START DATA EXCERPT

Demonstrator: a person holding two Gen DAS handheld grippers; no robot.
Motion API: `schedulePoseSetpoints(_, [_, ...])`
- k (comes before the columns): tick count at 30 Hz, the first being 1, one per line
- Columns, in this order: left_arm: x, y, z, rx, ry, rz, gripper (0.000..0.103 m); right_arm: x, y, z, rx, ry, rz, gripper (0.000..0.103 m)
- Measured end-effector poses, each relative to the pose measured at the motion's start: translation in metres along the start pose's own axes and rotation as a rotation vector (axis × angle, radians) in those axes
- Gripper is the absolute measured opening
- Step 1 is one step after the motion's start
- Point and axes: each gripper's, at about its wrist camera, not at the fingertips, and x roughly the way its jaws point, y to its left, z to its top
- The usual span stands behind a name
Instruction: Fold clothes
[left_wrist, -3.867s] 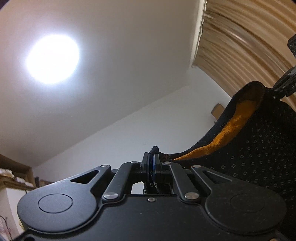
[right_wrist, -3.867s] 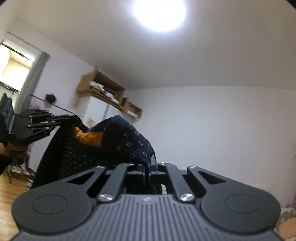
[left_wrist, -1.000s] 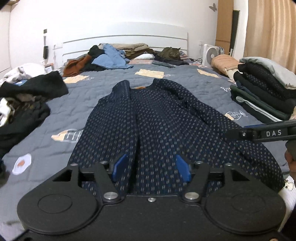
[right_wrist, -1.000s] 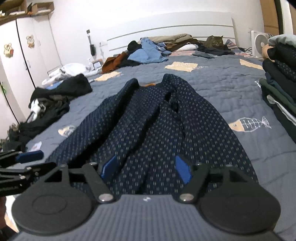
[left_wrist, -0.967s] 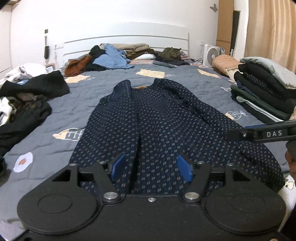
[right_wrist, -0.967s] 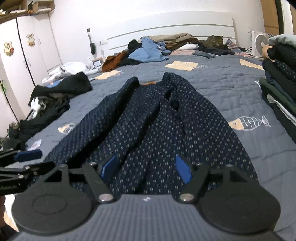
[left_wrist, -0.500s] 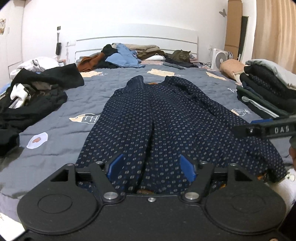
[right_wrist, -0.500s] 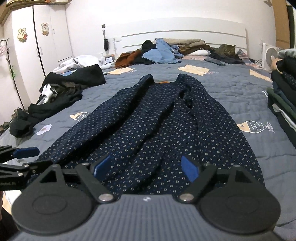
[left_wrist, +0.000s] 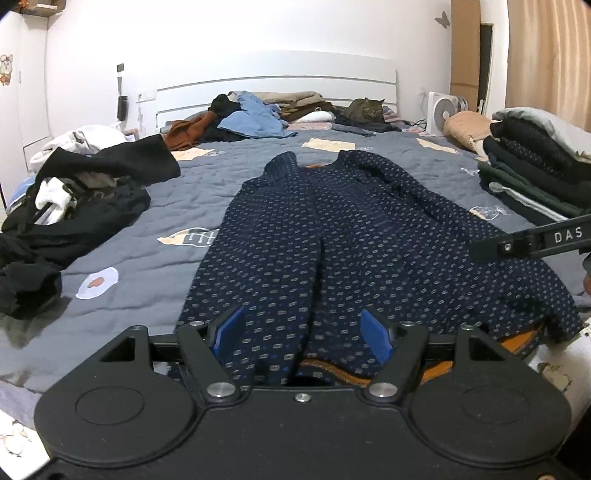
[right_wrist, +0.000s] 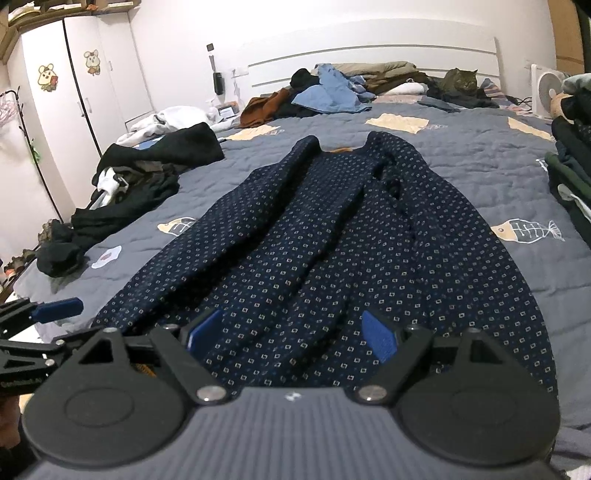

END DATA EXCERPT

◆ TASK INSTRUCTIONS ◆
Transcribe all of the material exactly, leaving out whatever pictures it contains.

◆ ANSWER TO THE PROBLEM ◆
Demonstrator: a person holding two Gen DAS handheld grippers; no robot.
Motion API: `schedulePoseSetpoints(_, [_, ...])`
- k (comes before the columns): tick count at 30 Hz, the first being 1, one per line
- Columns, in this order: left_arm: x, y, z, rx, ry, rz, gripper (0.000..0.103 m); right_arm: x, y, z, rx, ry, rz, gripper (0.000..0.103 m)
- Measured end-effector poses, each relative to the pose measured at the motion's start: translation in metres along the start pose's own axes and rotation as a rotation vector (axis × angle, radians) in those axes
- Gripper is the absolute measured opening
- Step 1 is one step after the motion's start
- Point and axes: each gripper's, at about its wrist camera, not at the fingertips, and x roughly the way its jaws point, y to its left, z to its top
- The usual span stands behind a name
Instruction: Fold clothes
[left_wrist, -3.867s] 
[right_wrist, -3.867s] 
[left_wrist, -1.000s] 
[right_wrist, -1.000s] 
[left_wrist, -0.967s] 
[right_wrist, -0.967s] 
[left_wrist, -0.500s] 
[right_wrist, -0.500s] 
[left_wrist, +0.000s] 
[right_wrist, +0.000s] 

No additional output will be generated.